--- Provided material ---
-----

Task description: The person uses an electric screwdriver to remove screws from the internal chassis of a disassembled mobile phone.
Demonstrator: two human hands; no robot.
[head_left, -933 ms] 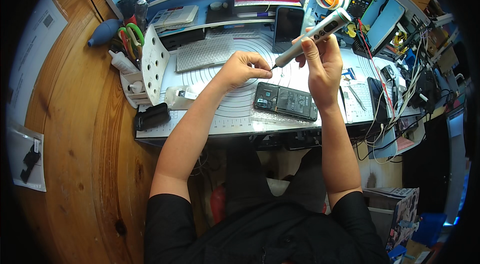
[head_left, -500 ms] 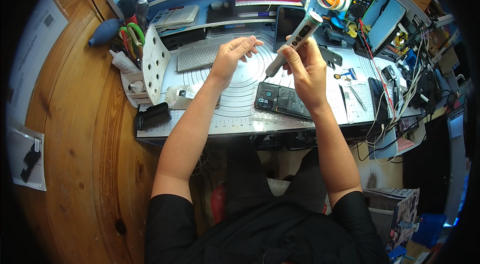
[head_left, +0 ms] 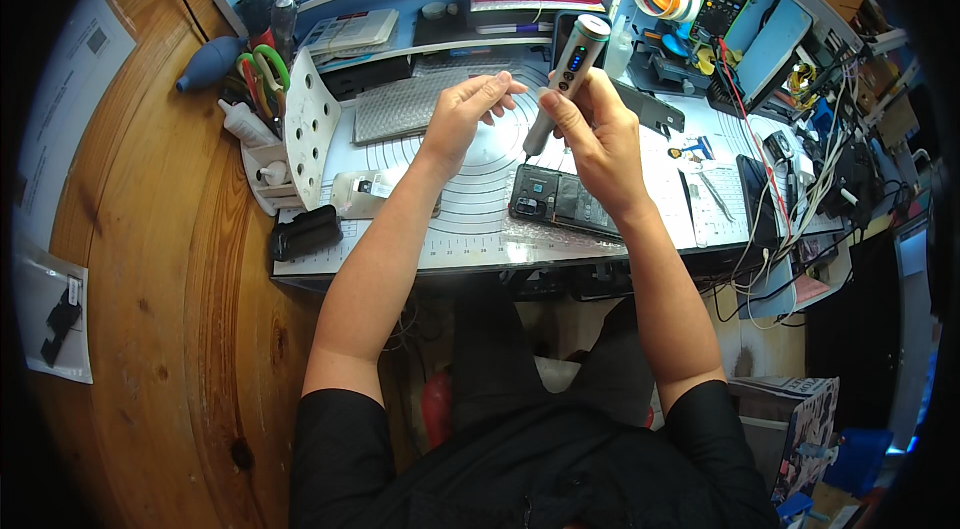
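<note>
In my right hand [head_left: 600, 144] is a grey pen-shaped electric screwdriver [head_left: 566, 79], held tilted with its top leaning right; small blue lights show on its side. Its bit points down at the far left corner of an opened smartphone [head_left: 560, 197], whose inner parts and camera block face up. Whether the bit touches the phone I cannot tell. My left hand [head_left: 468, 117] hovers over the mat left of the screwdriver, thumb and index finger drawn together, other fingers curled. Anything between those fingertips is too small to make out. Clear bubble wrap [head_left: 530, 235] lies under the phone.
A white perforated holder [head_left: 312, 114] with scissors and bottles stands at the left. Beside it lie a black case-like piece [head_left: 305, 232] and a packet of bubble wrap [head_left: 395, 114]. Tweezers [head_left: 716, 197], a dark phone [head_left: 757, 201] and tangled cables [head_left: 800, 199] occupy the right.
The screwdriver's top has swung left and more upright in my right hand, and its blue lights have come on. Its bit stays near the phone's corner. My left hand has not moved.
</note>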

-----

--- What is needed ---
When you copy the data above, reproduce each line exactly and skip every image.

--- Result of this task ---
Task description: The person uses an electric screwdriver to remove screws from the internal chassis of a disassembled mobile phone.
Demonstrator: two human hands; no robot.
[head_left, -933 ms] 
[head_left, -500 ms] 
[head_left, +0 ms] 
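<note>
In my right hand [head_left: 600, 144] is a grey pen-shaped electric screwdriver [head_left: 566, 79], held tilted with its top leaning right; small blue lights show on its side. Its bit points down at the far left corner of an opened smartphone [head_left: 560, 197], whose inner parts and camera block face up. Whether the bit touches the phone I cannot tell. My left hand [head_left: 468, 117] hovers over the mat left of the screwdriver, thumb and index finger drawn together, other fingers curled. Anything between those fingertips is too small to make out. Clear bubble wrap [head_left: 530, 235] lies under the phone.
A white perforated holder [head_left: 312, 114] with scissors and bottles stands at the left. Beside it lie a black case-like piece [head_left: 305, 232] and a packet of bubble wrap [head_left: 395, 114]. Tweezers [head_left: 716, 197], a dark phone [head_left: 757, 201] and tangled cables [head_left: 800, 199] occupy the right.
The screwdriver's top has swung left and more upright in my right hand, and its blue lights have come on. Its bit stays near the phone's corner. My left hand has not moved.
</note>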

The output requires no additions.